最期は安心させるためなのか、頬を緩ませる大総統。
先ほどまで感じていた圧はどこにもない。
だがそれが逆に私達に緊張感を与えた。
右手で敬礼をし命令を受諾する。

その時だった。
病室の外から大総統を探す声が聞こえてきた。

「む!いかん!うるさい部下が追って来た!仕事をこっそり抜け出して来たのでな!私は帰る!」

病室の窓を開けてすたこらと逃げ出す様はまるで泥棒のように見えた。
しっかりしてそうに見えるけど、閣下も不真面目なところもあるんだなと場違いなことを考えてしまったが、多分これは私の脳が考えることを放棄した表れでもあるんだと思う。

嵐が過ぎ去った直後のような空気が病室に漂う。
言葉が出ないとはこのことだろうか。

「あれ」

なんともいえない空気の病室にウィンリィさんの声が聞こえたことで、緩和されたような気がする。
変な汗をかいた。
お風呂に入りたい。

「たのまれてた汽車のキップ買って来たよ」
「おっ、サンキュー」
「なんだ。

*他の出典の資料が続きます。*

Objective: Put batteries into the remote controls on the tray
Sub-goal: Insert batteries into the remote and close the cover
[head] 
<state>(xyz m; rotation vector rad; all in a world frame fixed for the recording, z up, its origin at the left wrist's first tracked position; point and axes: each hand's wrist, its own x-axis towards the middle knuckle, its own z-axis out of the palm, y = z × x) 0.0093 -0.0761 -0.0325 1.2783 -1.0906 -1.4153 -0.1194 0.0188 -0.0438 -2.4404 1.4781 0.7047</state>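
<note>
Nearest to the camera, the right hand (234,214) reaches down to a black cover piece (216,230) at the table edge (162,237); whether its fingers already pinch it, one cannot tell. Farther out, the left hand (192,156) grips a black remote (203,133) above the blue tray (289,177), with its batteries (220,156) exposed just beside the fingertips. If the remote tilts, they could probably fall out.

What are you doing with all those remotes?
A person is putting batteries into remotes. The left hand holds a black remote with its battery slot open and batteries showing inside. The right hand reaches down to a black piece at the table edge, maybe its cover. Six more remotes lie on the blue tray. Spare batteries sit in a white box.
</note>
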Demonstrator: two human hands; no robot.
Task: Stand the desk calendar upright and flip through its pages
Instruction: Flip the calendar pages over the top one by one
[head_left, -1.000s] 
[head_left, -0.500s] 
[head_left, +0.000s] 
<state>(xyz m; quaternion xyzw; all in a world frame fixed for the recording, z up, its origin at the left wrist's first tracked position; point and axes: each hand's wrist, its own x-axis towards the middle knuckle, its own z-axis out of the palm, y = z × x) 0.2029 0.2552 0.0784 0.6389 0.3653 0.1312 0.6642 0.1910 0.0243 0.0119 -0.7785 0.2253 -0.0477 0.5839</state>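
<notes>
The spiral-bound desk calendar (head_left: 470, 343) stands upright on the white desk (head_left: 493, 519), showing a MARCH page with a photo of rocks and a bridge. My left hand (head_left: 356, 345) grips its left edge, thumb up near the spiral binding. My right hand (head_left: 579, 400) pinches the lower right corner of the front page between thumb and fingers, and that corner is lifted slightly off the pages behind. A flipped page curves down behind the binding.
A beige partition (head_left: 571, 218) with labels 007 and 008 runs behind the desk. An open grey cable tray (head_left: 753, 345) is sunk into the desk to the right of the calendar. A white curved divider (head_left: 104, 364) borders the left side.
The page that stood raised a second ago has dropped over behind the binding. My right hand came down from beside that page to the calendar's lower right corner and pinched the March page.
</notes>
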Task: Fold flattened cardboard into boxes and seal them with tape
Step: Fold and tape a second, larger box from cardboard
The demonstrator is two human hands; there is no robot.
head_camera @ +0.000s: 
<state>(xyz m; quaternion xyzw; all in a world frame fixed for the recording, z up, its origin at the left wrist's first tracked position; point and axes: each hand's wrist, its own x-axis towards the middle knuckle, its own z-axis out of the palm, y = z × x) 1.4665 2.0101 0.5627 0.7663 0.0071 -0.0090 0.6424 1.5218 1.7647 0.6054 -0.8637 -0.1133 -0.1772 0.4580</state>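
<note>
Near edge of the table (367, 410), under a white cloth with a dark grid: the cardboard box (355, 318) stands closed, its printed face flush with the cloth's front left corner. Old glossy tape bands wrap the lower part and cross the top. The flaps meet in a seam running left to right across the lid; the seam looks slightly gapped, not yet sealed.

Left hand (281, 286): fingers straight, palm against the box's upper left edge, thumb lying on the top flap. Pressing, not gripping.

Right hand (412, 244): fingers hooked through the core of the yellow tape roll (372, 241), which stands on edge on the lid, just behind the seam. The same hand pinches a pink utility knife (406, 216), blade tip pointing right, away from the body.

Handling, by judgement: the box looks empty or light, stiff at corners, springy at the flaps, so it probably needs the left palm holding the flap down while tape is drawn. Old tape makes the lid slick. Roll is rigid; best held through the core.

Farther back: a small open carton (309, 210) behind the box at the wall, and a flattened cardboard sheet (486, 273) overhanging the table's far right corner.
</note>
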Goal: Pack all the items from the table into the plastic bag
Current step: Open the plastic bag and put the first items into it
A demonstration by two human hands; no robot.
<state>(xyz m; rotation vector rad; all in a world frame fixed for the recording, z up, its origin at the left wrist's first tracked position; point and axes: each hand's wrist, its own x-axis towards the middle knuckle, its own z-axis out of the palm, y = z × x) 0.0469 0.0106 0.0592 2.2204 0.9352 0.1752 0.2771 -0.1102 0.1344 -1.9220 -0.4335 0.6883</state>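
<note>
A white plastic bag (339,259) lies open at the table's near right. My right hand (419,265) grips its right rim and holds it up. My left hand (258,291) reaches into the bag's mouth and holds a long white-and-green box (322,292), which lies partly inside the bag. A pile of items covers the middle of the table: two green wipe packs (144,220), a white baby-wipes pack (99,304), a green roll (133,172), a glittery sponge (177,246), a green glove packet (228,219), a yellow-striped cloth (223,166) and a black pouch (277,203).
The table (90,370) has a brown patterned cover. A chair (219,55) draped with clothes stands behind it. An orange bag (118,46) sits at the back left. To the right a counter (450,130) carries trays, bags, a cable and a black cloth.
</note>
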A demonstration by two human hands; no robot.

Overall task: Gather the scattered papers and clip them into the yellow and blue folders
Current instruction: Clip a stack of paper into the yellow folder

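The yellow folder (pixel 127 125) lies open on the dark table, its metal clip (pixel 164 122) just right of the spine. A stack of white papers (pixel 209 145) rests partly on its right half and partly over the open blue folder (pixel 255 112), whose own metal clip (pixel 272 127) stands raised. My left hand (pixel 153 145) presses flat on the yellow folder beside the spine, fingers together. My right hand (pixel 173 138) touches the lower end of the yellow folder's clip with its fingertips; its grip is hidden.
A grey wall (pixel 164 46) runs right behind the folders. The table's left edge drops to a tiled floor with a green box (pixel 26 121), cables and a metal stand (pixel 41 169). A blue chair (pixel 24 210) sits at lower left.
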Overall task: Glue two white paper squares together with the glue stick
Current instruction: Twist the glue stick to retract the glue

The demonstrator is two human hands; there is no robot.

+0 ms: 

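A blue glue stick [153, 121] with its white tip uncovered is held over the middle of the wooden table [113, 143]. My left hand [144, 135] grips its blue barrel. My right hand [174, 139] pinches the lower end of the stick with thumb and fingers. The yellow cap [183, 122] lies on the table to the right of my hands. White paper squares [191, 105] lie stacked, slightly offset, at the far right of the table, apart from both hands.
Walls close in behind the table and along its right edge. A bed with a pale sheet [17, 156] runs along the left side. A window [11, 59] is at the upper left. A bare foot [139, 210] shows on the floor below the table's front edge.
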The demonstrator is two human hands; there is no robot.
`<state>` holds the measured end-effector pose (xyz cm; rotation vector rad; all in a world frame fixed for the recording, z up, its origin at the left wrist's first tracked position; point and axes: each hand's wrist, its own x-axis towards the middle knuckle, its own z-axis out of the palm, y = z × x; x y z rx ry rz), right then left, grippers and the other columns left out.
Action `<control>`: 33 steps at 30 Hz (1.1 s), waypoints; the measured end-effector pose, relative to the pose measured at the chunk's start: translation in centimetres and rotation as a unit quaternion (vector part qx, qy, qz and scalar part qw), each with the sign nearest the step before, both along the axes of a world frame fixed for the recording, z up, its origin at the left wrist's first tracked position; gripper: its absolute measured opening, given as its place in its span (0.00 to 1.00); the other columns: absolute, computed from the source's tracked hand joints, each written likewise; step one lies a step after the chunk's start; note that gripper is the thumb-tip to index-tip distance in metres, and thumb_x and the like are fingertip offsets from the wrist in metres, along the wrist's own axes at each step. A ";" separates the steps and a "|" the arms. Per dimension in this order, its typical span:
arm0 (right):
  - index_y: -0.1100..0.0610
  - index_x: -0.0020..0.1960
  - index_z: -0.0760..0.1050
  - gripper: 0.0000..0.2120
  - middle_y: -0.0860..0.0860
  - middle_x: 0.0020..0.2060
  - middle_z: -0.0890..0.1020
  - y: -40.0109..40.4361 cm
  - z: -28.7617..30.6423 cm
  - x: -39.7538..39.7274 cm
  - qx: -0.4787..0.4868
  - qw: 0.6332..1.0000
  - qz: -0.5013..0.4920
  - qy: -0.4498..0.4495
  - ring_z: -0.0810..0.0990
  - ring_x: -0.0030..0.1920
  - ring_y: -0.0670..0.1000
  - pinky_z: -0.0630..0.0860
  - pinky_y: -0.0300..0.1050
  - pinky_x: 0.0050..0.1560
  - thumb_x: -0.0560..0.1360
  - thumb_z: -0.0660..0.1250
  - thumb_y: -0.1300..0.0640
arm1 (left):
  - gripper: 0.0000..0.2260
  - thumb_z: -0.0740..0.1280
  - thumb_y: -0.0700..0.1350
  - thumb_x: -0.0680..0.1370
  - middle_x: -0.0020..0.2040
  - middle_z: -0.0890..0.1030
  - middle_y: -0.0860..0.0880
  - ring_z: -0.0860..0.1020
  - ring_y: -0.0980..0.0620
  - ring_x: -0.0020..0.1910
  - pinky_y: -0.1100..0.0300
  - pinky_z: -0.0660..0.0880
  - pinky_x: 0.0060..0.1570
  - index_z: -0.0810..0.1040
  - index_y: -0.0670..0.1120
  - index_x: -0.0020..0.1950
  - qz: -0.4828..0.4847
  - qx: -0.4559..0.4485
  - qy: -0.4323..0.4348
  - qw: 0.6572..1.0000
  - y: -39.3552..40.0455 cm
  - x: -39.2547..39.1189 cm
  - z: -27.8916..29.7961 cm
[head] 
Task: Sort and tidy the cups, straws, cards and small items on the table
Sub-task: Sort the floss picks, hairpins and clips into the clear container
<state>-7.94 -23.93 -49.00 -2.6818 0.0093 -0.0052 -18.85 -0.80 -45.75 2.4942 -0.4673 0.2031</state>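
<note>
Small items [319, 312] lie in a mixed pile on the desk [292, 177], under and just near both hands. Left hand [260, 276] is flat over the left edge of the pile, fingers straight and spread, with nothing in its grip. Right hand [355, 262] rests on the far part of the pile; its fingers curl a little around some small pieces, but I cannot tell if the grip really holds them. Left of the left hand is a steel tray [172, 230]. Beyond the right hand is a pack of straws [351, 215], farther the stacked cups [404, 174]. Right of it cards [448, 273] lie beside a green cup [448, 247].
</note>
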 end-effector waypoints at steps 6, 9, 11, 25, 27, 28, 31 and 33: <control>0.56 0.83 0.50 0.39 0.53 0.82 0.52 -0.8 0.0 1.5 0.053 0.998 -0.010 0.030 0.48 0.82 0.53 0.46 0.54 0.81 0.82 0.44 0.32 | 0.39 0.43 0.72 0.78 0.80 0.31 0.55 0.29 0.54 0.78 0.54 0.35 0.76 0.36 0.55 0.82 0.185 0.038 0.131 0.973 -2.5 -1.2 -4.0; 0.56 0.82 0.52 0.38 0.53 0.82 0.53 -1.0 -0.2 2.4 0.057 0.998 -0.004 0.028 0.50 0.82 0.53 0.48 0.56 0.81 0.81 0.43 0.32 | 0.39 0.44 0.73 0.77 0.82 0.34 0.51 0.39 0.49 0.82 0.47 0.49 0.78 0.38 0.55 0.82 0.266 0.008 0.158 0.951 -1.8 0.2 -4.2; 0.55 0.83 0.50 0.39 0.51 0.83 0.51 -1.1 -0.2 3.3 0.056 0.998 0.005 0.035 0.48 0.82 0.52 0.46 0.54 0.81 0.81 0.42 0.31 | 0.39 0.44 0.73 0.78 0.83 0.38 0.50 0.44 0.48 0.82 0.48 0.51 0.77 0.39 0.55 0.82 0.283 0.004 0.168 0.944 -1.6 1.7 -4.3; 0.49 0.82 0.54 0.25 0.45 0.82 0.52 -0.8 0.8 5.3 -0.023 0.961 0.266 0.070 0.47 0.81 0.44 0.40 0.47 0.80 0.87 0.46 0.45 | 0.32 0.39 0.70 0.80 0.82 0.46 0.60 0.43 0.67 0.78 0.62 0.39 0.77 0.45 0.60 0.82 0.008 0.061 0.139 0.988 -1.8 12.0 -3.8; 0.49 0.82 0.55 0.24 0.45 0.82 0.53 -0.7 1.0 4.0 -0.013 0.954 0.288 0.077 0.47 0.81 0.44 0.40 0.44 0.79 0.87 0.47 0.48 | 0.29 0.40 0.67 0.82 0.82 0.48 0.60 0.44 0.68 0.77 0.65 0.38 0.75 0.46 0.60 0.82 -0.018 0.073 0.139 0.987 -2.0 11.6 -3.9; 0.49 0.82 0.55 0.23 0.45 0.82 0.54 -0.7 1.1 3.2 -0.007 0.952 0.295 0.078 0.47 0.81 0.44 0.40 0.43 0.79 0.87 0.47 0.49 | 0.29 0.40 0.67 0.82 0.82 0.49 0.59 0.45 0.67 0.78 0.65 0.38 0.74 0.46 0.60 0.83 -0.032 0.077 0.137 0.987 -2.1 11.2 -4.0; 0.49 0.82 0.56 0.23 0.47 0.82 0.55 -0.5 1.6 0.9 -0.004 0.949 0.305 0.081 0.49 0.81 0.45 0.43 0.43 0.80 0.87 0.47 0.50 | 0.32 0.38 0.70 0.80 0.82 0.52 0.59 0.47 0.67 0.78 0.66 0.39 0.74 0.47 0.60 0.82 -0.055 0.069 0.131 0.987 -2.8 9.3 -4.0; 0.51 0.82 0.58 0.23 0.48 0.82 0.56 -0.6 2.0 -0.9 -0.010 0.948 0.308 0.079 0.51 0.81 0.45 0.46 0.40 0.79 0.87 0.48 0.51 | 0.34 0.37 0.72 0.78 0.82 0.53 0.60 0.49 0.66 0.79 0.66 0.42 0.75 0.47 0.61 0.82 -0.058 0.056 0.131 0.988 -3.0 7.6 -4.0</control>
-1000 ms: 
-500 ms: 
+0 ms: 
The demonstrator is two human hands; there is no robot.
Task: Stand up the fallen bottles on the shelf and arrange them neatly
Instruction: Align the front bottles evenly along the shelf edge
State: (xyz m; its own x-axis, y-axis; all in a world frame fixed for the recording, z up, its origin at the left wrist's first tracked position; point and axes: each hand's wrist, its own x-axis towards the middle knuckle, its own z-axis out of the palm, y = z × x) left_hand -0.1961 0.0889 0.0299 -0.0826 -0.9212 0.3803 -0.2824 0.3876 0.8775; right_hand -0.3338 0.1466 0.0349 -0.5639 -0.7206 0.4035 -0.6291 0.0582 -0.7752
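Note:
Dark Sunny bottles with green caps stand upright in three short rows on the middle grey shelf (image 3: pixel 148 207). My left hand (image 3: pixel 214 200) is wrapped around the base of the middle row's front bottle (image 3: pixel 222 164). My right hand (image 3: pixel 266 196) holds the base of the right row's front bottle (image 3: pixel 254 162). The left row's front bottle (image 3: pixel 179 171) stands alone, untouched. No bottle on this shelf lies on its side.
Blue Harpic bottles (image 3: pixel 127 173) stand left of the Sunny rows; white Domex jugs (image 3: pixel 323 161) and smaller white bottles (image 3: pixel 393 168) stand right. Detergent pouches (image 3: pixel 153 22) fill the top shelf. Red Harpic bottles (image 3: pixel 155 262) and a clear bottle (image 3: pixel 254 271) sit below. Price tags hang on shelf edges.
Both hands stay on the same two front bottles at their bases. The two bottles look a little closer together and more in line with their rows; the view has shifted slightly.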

せわしないな。ケガも治りきってなかろうに」
「いつまでもこんな消毒液臭い所にこもってられっか!明日にはここを出るぞ!」
「本当はもう2日くらいは入院していてほしいのですが……」

私のいうことを聞いてくれるわけもないとわかっているから口にはしなかった。
はぁ、と軽く息を吐けば「苦労してるな」とヒューズさんから労いの言葉をもらった。